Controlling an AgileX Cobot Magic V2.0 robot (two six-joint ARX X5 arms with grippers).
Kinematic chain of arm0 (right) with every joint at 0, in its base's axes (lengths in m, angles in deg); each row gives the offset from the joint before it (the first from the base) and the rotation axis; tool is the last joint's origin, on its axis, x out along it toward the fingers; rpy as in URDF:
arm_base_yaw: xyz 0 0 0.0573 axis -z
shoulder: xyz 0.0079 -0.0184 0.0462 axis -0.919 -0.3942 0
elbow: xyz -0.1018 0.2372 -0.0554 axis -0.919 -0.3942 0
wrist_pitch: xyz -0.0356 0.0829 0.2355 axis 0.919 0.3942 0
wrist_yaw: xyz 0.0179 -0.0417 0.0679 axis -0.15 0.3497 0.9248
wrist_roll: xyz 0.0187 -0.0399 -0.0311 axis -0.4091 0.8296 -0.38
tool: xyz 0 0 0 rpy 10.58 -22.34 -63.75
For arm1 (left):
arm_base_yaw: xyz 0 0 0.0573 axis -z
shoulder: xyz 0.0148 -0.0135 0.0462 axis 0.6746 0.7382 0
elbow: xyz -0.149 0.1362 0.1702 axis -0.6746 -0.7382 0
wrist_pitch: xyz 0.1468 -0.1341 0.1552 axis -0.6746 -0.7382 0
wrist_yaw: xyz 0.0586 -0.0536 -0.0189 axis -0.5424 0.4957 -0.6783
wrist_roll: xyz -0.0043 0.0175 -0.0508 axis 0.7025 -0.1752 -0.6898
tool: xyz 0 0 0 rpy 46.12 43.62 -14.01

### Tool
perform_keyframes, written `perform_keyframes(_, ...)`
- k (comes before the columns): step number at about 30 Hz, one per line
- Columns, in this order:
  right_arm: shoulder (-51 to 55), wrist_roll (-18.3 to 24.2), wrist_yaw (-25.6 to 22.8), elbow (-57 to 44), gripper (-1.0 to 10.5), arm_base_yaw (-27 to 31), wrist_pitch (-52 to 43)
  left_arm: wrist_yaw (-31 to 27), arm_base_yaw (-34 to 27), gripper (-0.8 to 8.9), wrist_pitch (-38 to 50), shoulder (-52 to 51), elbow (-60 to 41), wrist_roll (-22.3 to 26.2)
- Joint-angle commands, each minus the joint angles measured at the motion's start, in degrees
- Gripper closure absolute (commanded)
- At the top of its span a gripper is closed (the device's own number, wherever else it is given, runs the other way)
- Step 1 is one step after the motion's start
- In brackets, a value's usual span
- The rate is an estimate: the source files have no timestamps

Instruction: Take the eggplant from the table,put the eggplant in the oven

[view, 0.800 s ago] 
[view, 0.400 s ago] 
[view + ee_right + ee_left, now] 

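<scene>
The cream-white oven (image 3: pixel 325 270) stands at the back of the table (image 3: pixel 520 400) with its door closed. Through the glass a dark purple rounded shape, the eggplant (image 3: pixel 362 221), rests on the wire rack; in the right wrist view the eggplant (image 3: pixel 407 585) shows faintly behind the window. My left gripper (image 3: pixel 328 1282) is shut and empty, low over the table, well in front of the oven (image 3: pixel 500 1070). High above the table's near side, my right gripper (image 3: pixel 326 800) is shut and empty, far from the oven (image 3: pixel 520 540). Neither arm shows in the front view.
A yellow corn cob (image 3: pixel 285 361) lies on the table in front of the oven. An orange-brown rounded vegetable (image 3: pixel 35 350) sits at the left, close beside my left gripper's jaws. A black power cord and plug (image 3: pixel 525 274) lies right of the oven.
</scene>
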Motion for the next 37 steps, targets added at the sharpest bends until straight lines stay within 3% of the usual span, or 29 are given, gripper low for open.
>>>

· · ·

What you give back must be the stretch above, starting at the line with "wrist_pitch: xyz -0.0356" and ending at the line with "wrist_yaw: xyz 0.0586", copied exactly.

wrist_pitch: xyz -0.0356 0.0829 0.2355 axis 0.919 0.3942 0
wrist_yaw: xyz 0.0179 -0.0417 0.0679 axis -0.15 0.3497 0.9248
wrist_roll: xyz 0.0187 -0.0399 -0.0311 axis -0.4091 0.8296 -0.38
tool: xyz 0 0 0 rpy 10.58 -22.34 -63.75
For arm1 (left):
arm_base_yaw: xyz 0 0 0.0573 axis -z
shoulder: xyz 0.0148 -0.0135 0.0462 axis 0.6746 0.7382 0
elbow: xyz -0.149 0.1362 0.1702 axis -0.6746 -0.7382 0
wrist_pitch: xyz 0.1468 -0.1341 0.1552 axis -0.6746 -0.7382 0
wrist_yaw: xyz 0.0586 -0.0536 -0.0189 axis -0.5424 0.4957 -0.6783

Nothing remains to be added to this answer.